Обречённый аналитик принялся ощупывать карманы куртки. После недолгих поисков ключ был предъявлен Горбовскому.
— Серьёзная улика, — задумчиво сказал судья. — Правда, косвенная… Опишите-ка мне поподробнее то место, где он живёт. Дом, двор, подъезд.
— Дом как дом. Только старый, должно быть, довоенной постройки. В три этажа. Покрыт розовой штукатуркой. С одного бока — гаражи, с другого — железные ворота. Во дворе сушится бельё.
— Двор открытый?
— Кажется, нет… Нет. Над бельём — старые тополя, такие раскидистые, тяжёлые, кучные. Двор довольно тёмный.
— Дальше.
— Подъезд один, в середине дома. Первый этаж высокий, окна открыты.
— Вас видели?
Константин задумался, покачал головой:
— Нет.
— Хорошо, дальше, — поторопил его судья.
— В подъезде темно. Ступени на лестнице выщерблены и потёрты. Что ещё?

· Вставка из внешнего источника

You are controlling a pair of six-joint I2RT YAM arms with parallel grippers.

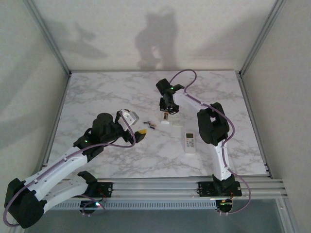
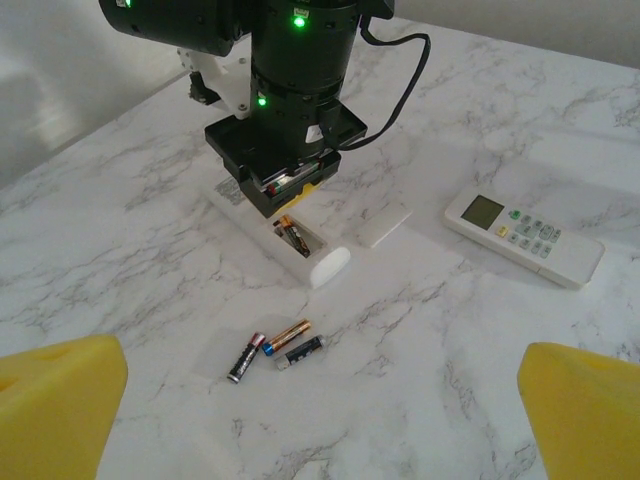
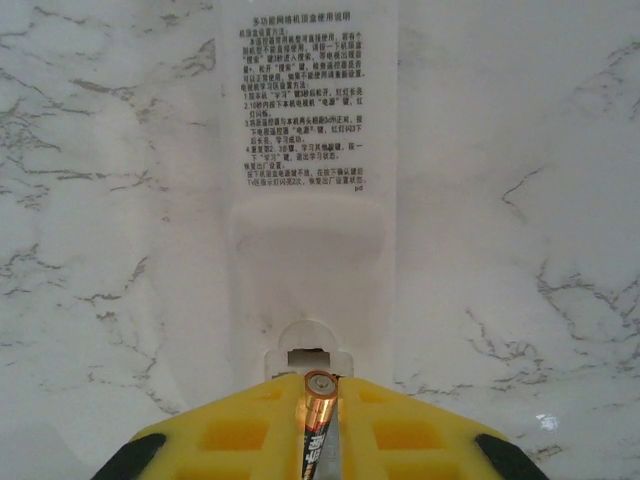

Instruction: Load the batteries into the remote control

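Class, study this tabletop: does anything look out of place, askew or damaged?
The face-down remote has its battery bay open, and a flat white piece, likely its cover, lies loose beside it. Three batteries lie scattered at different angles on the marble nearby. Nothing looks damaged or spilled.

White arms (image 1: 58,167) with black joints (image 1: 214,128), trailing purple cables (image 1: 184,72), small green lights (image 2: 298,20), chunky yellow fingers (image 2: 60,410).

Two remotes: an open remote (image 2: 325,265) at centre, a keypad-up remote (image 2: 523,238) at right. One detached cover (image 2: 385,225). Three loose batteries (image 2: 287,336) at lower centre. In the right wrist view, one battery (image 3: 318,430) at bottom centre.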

— Сколько квартир на этаже?
— По три.
— На каком этаже живёт ваш подопечный?
— На последнем.
— Не обратили внимание, есть ли «глазки» в соседских дверях?
— Нет не обратил.
— Ладно.
Горбовский ходил по комнате взад и вперёд, спросил:
— На улице много народу?
— Никого нет. Это — переулок. Весь укрыт тополями.
— Всё, нужно ехать! — решительно сказал судья.
Аналитик, возможно по причине своего сегодняшнего просчёта, безоговорочно подчинился воле старшего товарища.
Они оставили свет в номере и по одному вышли на улицу. Вечер мягкой кистью водил по улицам и переулкам города. Уже совсем стемнело. В сумерках терялись очертания домов. Почему-то не горели фонари. Было тепло и тихо. Свет автомобильных фар выхватывал из мрака разбитый городской асфальт. Внизу, на сложении двух улиц, горел светофор. Ярко и бесполезно. Машин было мало, и они не мешали друг другу.
Углом в перекрёсток врезался дом с освещённой витриной. Привезли вечерний хлеб. Одинокая старуха, в ожидании удачной минуты, пристроилась возле рабочих, разгружавших хлебный грузовичок.
Проходя мимо, Константин втянул носом хлебное пахло. Этот запах странно подействовал на теоретика. Он успокоился. Окончательно. Конечно, рассуждения рассуждениями, но когда тебя самого припрёт, тут уж обо всём забудешь. Но теперь Константин был готов с полным хладнокровием принять этот удар судьбы. Тем более что главная битва была ещё впереди. Он знал наверняка.
Дальше их путь лежал вдоль улицы Красной Зари, мимо грязного заводика, складов, котельной, химчистки, Дома культуры с разбитой вывеской «Октябрь», мимо кирпичных заборов с плакатами «Перестройка» и дальше, на улицу без названия ввиду сорванных с её домов табличек.